* EXERCISE: Using the listing below, report all lines holding the word "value".

* INFORMATION PROVIDED:

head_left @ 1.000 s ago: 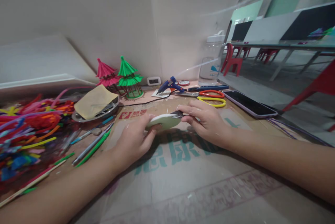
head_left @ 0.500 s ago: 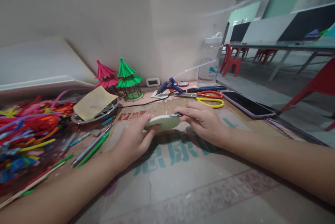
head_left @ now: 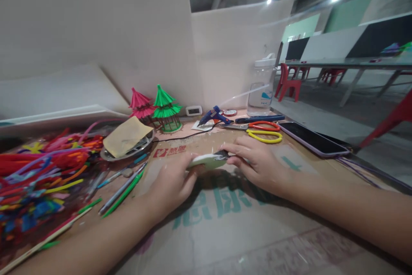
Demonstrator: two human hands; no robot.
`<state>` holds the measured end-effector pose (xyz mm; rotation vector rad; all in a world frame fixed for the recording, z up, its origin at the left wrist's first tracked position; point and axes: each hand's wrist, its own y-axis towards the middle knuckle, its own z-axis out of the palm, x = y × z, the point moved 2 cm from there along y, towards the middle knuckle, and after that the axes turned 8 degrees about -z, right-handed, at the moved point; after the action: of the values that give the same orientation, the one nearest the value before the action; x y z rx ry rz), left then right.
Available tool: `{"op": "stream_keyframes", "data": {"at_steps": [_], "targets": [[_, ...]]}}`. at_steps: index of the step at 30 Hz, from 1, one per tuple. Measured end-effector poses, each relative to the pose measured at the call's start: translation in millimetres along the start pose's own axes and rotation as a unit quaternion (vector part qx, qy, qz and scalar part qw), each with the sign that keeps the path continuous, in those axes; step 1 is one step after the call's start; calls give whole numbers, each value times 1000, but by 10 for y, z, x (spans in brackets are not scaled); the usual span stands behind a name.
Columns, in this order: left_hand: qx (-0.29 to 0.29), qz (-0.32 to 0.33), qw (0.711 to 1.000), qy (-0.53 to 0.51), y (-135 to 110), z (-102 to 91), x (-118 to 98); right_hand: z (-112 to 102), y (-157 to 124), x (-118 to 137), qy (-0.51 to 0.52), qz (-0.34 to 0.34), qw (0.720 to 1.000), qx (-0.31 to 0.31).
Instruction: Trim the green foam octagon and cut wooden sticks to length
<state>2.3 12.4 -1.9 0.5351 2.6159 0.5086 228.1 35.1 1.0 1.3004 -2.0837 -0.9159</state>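
Between my hands, above the cardboard, is a thin pale green and white disc point(head_left: 209, 161); I cannot tell whether it is a roll of tape. My left hand point(head_left: 175, 180) is closed on its left edge, thumb below and fingers over the top. At its right edge sits a small dark piece point(head_left: 221, 153), pinched by the fingertips of my right hand point(head_left: 257, 161). Whether that piece is part of the disc is too blurred to tell. Beyond my right hand lie scissors point(head_left: 264, 137) with red and yellow handles.
A printed cardboard sheet point(head_left: 206, 240) covers the work area. Colourful pipe cleaners point(head_left: 41, 180) and a metal dish point(head_left: 107, 155) are at left. Behind stand green point(head_left: 167, 110) and pink point(head_left: 140, 102) small pavilions, a blue glue gun point(head_left: 215, 115) and a water bottle point(head_left: 260, 90). A phone point(head_left: 313, 137) lies right.
The camera view has tilted up, so everything sits lower and slightly to the right. Both hands keep hold; more of the dark piece shows at the disc's right edge.
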Motion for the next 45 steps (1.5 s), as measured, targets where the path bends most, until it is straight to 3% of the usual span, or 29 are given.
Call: {"op": "stream_keyframes", "data": {"at_steps": [9, 17, 22, 28, 36, 45], "targets": [[26, -12, 999, -28, -39, 14, -5, 3, 15, 32, 9, -8, 1000, -16], [23, -104, 982, -156, 75, 45, 47, 176, -59, -189, 73, 161, 981, -80], [32, -114, 976, -182, 77, 38, 52, 202, -61, -221, 106, 209, 970, -64], [39, -141, 963, -227, 61, 31, 27, 270, -89, -167, 145, 198, 969, 12], [38, -148, 952, -265, 118, 66, 56, 250, -54, -191, 148, 236, 960, 4], [26, -98, 971, -216, 66, 102, 108, 277, -107, -195, 132, 190, 973, 23]]}}
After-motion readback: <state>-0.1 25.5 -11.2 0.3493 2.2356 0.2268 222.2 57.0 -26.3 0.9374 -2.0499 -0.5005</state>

* SOLUTION BELOW:
`<state>` holds the measured end-effector pose (xyz mm; rotation vector rad; all in a world frame fixed for the recording, z up, its origin at the left wrist's first tracked position; point and axes: each hand's wrist, its own y-axis towards the middle knuckle, its own z-axis out of the palm, x = y × z, the point moved 2 cm from there along y, towards the middle knuckle, and after that the axes turned 8 degrees about -z, right-handed, at the moved point; after the action: of the values that give the same orientation, the one nearest the value before the action; x y z rx ry rz), left then right.
Available tool: `{"op": "stream_keyframes", "data": {"at_steps": [_], "targets": [[_, ...]]}}`. at_steps: index of the step at 30 Hz, from 1, one per tuple. Measured end-effector poses, each relative to the pose measured at the call's start: translation in millimetres along the start pose's own axes and rotation as a unit quaternion (vector part qx, qy, qz and scalar part qw), each with the sign that keeps the path continuous, in those axes; step 1 is one step after the call's start; calls give whole numbers, each value times 1000, but by 10 for y, z, x (spans in brackets are not scaled); the usual span stands behind a name.

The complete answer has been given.